In the church world, I think number 2 is the most common. I mean, how many times do the leaders of a church or a leader among the Churches deny that we have a problem? I mean, we’re in numerical decline and many among act as though the solution is to change nothing at all.

Fellow elders, check yourself against the list.


6 Responses

  1. I agreed that #2 has the most application in church settings.

    Elders are almost to a man- good guys who love God and his church, but so often are hindered by timidity and lack of vision.

  2. While #2 is probably the most common. Although I have personally seen #1 and #3 at work and it made being a minister in said church a very undesireble occupation, especially when the out come of those two traits were manifested in some very passive-aggresive ways.

    Grace and peace,


  3. Having worked in the U.S. auto industry for 32 years (now retired) I can attest to the external example of hubris. When I started in the late seventies, I looked around at the executives.

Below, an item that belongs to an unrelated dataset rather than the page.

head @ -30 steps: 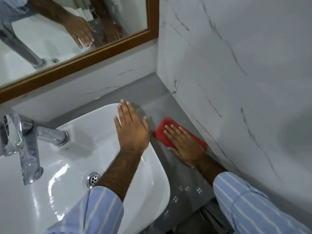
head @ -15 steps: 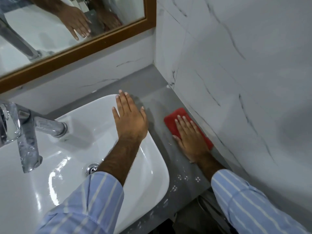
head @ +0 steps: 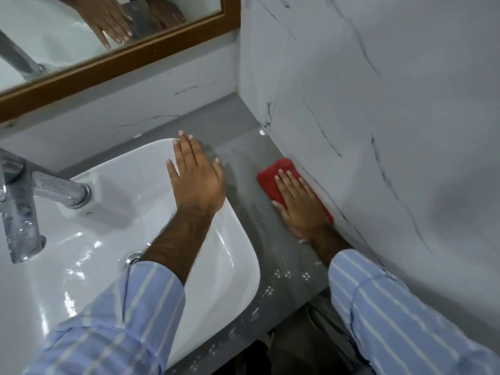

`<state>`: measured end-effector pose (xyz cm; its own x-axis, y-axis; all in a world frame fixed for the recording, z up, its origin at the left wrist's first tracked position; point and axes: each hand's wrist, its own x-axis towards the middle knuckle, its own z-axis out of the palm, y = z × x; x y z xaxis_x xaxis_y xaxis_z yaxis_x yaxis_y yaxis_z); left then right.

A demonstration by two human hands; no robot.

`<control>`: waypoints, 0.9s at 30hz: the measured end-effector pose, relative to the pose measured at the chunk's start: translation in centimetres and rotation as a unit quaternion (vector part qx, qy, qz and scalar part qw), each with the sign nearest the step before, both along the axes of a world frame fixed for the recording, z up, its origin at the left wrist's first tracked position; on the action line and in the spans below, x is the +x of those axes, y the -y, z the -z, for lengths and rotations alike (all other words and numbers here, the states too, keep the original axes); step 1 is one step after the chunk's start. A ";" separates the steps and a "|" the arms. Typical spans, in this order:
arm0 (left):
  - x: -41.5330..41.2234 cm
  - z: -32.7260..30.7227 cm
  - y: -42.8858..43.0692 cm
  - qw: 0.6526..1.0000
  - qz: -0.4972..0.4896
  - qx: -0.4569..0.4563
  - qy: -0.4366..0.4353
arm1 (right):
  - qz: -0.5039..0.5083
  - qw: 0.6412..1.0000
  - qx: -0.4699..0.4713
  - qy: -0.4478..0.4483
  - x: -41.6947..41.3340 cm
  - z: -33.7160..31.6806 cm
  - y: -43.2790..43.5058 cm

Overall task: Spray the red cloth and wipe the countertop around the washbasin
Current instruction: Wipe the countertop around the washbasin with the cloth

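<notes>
The red cloth [head: 273,177] lies flat on the grey countertop [head: 243,163], right of the white washbasin [head: 151,190] and against the marble side wall. My right hand [head: 300,204] presses flat on the cloth, fingers together and pointing toward the back corner; most of the cloth is under my palm. My left hand [head: 196,180] rests flat on the basin's right rim, fingers spread, holding nothing. No spray bottle is in view.
A chrome tap [head: 32,201] stands over the basin at the left. A wood-framed mirror [head: 121,58] hangs on the back wall. The white marble side wall [head: 378,131] borders the narrow counter strip. The counter's front edge runs at the lower middle, with wet streaks on it.
My right hand has slid the red cloth along the counter toward the back corner and closer to the side wall. My left hand stays on the basin rim.
</notes>
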<state>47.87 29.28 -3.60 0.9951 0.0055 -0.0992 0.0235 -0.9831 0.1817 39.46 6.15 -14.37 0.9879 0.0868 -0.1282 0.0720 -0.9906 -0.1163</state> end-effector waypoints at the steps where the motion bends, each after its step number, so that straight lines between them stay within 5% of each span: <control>1: 0.0 -0.1 0.0 1.000 0.001 0.000 0.002 | 0.011 1.000 0.000 0.002 -1.9 0.0 0.6; 8: 0.0 -0.6 -0.1 1.000 -0.003 -0.008 -0.001 | 0.157 0.988 0.002 -0.001 -14.9 0.3 0.4; 14: -0.1 -0.3 0.0 1.000 -0.007 -0.020 0.003 | 0.201 0.979 0.006 0.016 -8.1 0.5 -3.5; 20: -0.1 0.1 0.0 0.999 0.003 -0.010 0.030 | 0.034 0.999 0.022 0.019 0.9 0.2 -5.1; 27: 0.0 0.2 0.0 0.999 0.009 -0.014 0.040 | -0.244 0.969 -0.009 0.022 -8.3 1.0 -1.5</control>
<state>47.89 29.25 -3.75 0.9997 -0.0145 -0.0184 -0.0103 -0.9778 0.2092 31.19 7.64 -15.41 0.8341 0.5438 -0.0925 0.5374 -0.8389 -0.0859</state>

I couldn’t find any I wanted to emulate in character.

    On a related note, I presented the following in a Wed. adult class recently.

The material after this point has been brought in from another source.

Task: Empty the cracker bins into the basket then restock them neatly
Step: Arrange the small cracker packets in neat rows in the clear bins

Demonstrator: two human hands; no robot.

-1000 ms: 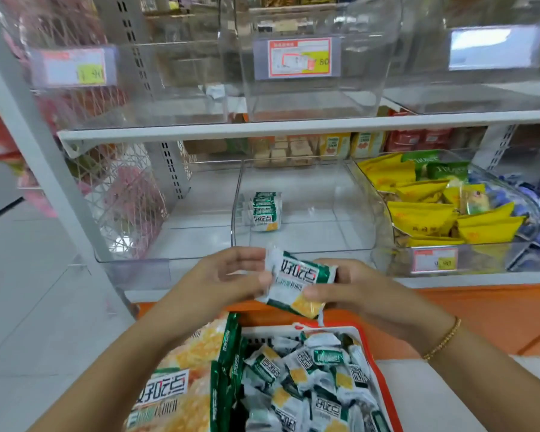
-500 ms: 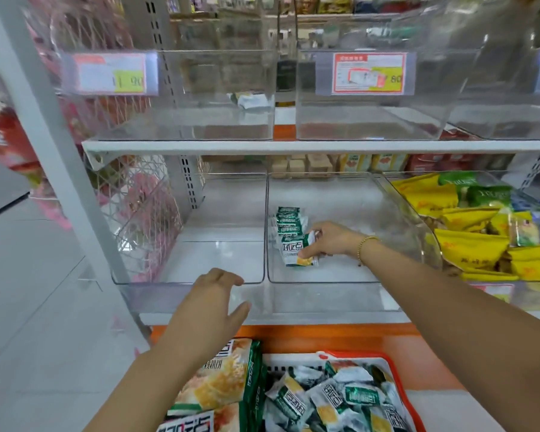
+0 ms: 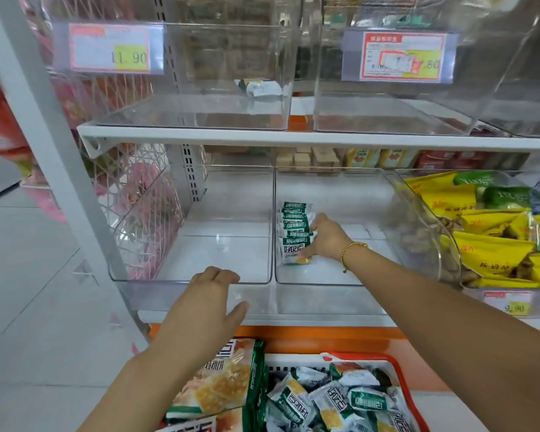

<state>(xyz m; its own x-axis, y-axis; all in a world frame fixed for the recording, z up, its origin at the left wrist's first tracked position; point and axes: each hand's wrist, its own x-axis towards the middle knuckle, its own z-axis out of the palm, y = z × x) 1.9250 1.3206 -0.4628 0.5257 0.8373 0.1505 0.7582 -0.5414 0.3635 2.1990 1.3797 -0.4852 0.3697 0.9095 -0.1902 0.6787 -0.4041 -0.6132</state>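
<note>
A clear middle bin [image 3: 334, 277] on the lower shelf holds a short row of green-and-white cracker packets [image 3: 294, 227] standing against its left wall. My right hand [image 3: 326, 238] reaches into this bin, its fingers pinched on the front cracker packet [image 3: 293, 252] of the row. My left hand [image 3: 211, 299] rests with fingers spread on the front lip of the clear left bin [image 3: 169, 275], holding nothing. At the bottom, a red basket [image 3: 384, 360] is full of loose cracker packets [image 3: 334, 397], with a large cracker bag [image 3: 222, 381] at its left side.
Two clear bins sit on the upper shelf [image 3: 293, 137]; the left upper bin [image 3: 194, 113] has one packet at its back. A bin of yellow and green snack bags [image 3: 487, 235] stands at the right. Price tags hang on the bin fronts. A white upright post [image 3: 44, 126] rises at left.
A second ago both hands held one packet above the basket. My right hand has carried it into the middle bin and set it at the front of the row; my left hand moved to the left bin's lip.
</note>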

    Powerpoint displayed the following:
    “What will happen to the church if we don’t do good?”

    I then said the following:
    “In the eighties, a group said we don’t understand commitment.
    In the nineties, a group said we don’t understand discipling.
    In the last decade, a group has said we don’t understand grace.
    I don’t always agree with the proposed solutions these groups have presented.
    However, I think the problem they present is real. We aren’t doing enough good.”

    This was an introduction to a series of lessons in Romans 12 which focuses on getting along with people.

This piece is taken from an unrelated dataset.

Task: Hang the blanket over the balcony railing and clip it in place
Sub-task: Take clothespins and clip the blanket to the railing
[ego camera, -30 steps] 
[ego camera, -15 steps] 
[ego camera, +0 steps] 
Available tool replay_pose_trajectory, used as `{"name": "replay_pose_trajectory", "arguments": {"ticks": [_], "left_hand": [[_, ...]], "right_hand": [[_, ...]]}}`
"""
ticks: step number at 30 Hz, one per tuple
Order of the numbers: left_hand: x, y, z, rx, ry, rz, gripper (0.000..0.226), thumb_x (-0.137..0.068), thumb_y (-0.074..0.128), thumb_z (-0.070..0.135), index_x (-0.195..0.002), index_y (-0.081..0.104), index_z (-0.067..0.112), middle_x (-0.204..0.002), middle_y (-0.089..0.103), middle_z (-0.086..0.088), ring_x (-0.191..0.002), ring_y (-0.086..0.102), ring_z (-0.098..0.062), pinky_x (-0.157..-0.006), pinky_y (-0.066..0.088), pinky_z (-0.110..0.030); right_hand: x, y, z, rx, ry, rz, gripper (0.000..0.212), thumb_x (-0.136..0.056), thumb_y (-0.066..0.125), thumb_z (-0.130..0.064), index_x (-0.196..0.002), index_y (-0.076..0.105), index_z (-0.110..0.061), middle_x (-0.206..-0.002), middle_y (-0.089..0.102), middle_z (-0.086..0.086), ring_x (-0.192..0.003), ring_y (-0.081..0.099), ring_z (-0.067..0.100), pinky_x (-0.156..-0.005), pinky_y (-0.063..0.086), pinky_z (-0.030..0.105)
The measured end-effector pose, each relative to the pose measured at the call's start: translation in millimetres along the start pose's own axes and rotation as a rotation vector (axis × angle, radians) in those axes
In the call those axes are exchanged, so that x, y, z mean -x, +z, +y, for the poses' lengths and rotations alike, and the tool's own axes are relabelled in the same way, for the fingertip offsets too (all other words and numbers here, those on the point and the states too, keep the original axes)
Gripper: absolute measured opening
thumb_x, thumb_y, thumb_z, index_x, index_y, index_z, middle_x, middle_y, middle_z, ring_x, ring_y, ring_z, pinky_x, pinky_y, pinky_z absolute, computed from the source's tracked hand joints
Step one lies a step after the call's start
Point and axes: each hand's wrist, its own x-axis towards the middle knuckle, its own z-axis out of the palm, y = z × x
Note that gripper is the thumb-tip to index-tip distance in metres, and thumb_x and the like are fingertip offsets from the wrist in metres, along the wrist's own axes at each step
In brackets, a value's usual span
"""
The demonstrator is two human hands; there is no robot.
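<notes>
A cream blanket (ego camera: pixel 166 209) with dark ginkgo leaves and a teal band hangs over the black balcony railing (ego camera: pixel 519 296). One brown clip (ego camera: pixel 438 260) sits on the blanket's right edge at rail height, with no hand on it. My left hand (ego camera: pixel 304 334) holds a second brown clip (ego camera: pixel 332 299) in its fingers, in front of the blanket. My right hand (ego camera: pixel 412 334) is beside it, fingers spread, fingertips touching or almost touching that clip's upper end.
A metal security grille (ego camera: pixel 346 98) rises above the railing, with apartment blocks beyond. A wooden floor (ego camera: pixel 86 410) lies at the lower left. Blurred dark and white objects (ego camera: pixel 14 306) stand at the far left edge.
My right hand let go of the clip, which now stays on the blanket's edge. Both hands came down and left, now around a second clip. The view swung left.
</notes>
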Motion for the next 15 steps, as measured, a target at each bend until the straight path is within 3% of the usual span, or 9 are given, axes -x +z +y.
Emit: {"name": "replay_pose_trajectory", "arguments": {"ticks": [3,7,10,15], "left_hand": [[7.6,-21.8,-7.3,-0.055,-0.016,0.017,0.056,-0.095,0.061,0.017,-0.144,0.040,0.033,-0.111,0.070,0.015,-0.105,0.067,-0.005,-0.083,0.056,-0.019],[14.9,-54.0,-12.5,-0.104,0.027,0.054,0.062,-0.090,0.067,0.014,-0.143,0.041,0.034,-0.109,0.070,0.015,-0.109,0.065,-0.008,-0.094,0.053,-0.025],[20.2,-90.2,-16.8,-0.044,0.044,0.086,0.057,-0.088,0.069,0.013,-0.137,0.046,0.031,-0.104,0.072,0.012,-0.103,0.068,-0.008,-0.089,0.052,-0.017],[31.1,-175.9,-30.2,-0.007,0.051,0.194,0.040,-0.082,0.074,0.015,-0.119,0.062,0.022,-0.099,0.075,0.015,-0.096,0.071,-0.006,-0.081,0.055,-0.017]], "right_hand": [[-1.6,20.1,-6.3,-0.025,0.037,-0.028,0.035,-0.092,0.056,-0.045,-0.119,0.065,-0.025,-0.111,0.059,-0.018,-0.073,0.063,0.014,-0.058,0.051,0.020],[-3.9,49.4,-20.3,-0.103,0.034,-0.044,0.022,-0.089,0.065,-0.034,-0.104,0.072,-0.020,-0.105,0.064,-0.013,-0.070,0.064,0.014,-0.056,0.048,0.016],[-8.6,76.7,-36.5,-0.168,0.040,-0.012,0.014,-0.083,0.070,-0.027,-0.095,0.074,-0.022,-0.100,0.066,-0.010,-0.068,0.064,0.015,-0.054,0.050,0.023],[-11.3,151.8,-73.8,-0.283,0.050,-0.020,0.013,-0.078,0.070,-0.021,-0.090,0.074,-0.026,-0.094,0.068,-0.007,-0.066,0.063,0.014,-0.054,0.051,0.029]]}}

  4. I saw all four of these take place in a church setting with a minister, and then be exacerbated by elders who demonstrated #2 regarding the situation. Here are concrete examples of how each of these principles were demonstrated. I am not exaggerating in the least:

    #1. “I run this church. When I talk at elders’ meetings, they get out their pencils and start writing.” “I’m here because I am a professional and the best at what I do. The elders searched all over the nation and all of the biggest names said I was their man.”

    #2. “This will be one of the best campus ministries in the nation. I will be the next [well-known campus minister] and we will hold revivals that fill [campus stadium].” (All the while students are disappearing because of their fear of his personal attacks against them; interns are resigning.)

    #3. Twenty minutes of yelling at an intern behind closed doors for turning in the wrong kind of receipt. “What I say goes and you will not defy that.” Angrily reprimanding an intern for not stacking pop cans in a cooler in the correct direction. (Remember, I am not making this up!) Using his menace to the point that another intern does not want to go home alone for fear of intimidation or violence from him.

    #4. “I’ll get what I want.” When questions of his personal conduct are raised, he immediately responds with what he is owed in the situation and what others’ duties are in their conduct towards him. “Show me the evidence in detail right now.”

    I could go on… So yes, elders, check yourselves AND your ministers against this list. And listen to those who bring legitimate concerns to you, especially if they actually have real evidence of wrongdoing.

  5. I was in a workshop with Dr Charles Siburt of ACU, recently. He made this observation: Every church fight he’s had experience with has always boiled down to the issues of power and control.

    I’ve not been able to find any exceptions to that observation.

  6. Rich,

    I think you’ve nailed it. We’ve failed to understand our mission as God’s people.